=== WHAT YOU SHOULD DO ===
The reply is a verbatim copy of the listing below with its images dropped.
+ + + + + + +
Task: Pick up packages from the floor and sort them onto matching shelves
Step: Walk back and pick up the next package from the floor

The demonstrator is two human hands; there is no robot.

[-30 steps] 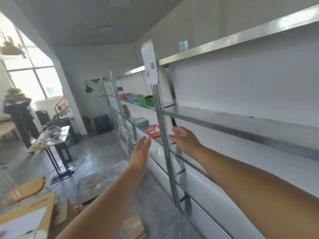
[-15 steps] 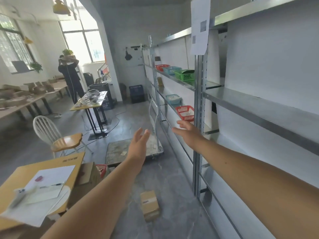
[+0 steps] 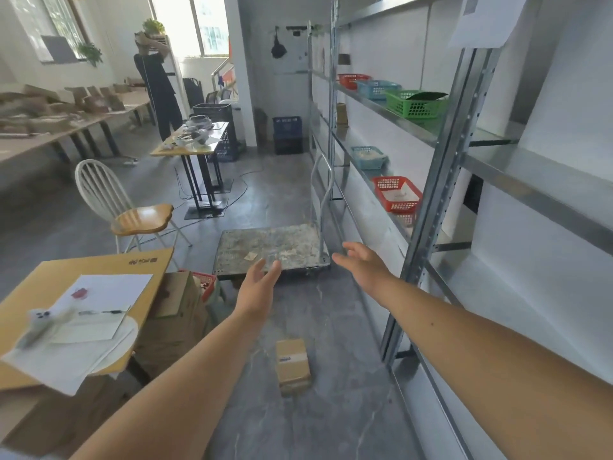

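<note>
1. left grip: a bare hand held out over the floor. Fingers straight and loosely spread, palm turned right. Holds nothing.
2. right grip: a bare hand held out just left of the shelving upright. Fingers straight and spread, palm turned left and down. Holds nothing. A clear gap separates the two grips.
3. cardboard package: a small brown box with tape and a white label on top, lying on the grey floor. It lies nearer than both grips, below the gap between the two forearms and well apart from either grip. Neither grip touches it.
4. metal shelving: runs along the right wall from near to far. A paper sheet hangs at the top of the near upright.
5. Baskets in the farther bay:
   - Upper shelf, far to near: upper red basket, upper blue basket, green basket.
   - Lower shelf: lower blue basket, and nearer, lower red basket.
6. platform trolley: a flat worn deck with an upright handle at its far right. It stands on the floor beyond the grips, beside the shelving.
7. bench: near left, yellow-brown top carrying white papers and a pen. Cardboard cartons stand just right of it.
8. white chair: wooden seat, at left, farther than the bench.
9. person: dark clothes, arms raised, far left by the windows.
</note>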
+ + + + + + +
=== EXERCISE OUTPUT ===
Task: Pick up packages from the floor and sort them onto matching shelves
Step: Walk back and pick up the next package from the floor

The demonstrator is two human hands; there is no robot.

[-30 steps] 
[-15 steps] 
[+0 steps] 

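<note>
1. left grip: a bare hand held out over the floor. Fingers straight and loosely spread, palm turned right. Holds nothing.
2. right grip: a bare hand held out just left of the shelving upright. Fingers straight and spread, palm turned left and down. Holds nothing. A clear gap separates the two grips.
3. cardboard package: a small brown box with tape and a white label on top, lying on the grey floor. It lies nearer than both grips, below the gap between the two forearms and well apart from either grip. Neither grip touches it.
4. metal shelving: runs along the right wall from near to far. A paper sheet hangs at the top of the near upright.
5. Baskets in the farther bay:
   - Upper shelf, far to near: upper red basket, upper blue basket, green basket.
   - Lower shelf: lower blue basket, and nearer, lower red basket.
6. platform trolley: a flat worn deck with an upright handle at its far right. It stands on the floor beyond the grips, beside the shelving.
7. bench: near left, yellow-brown top carrying white papers and a pen. Cardboard cartons stand just right of it.
8. white chair: wooden seat, at left, farther than the bench.
9. person: dark clothes, arms raised, far left by the windows.
</note>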

With this, there is nothing more to the exercise.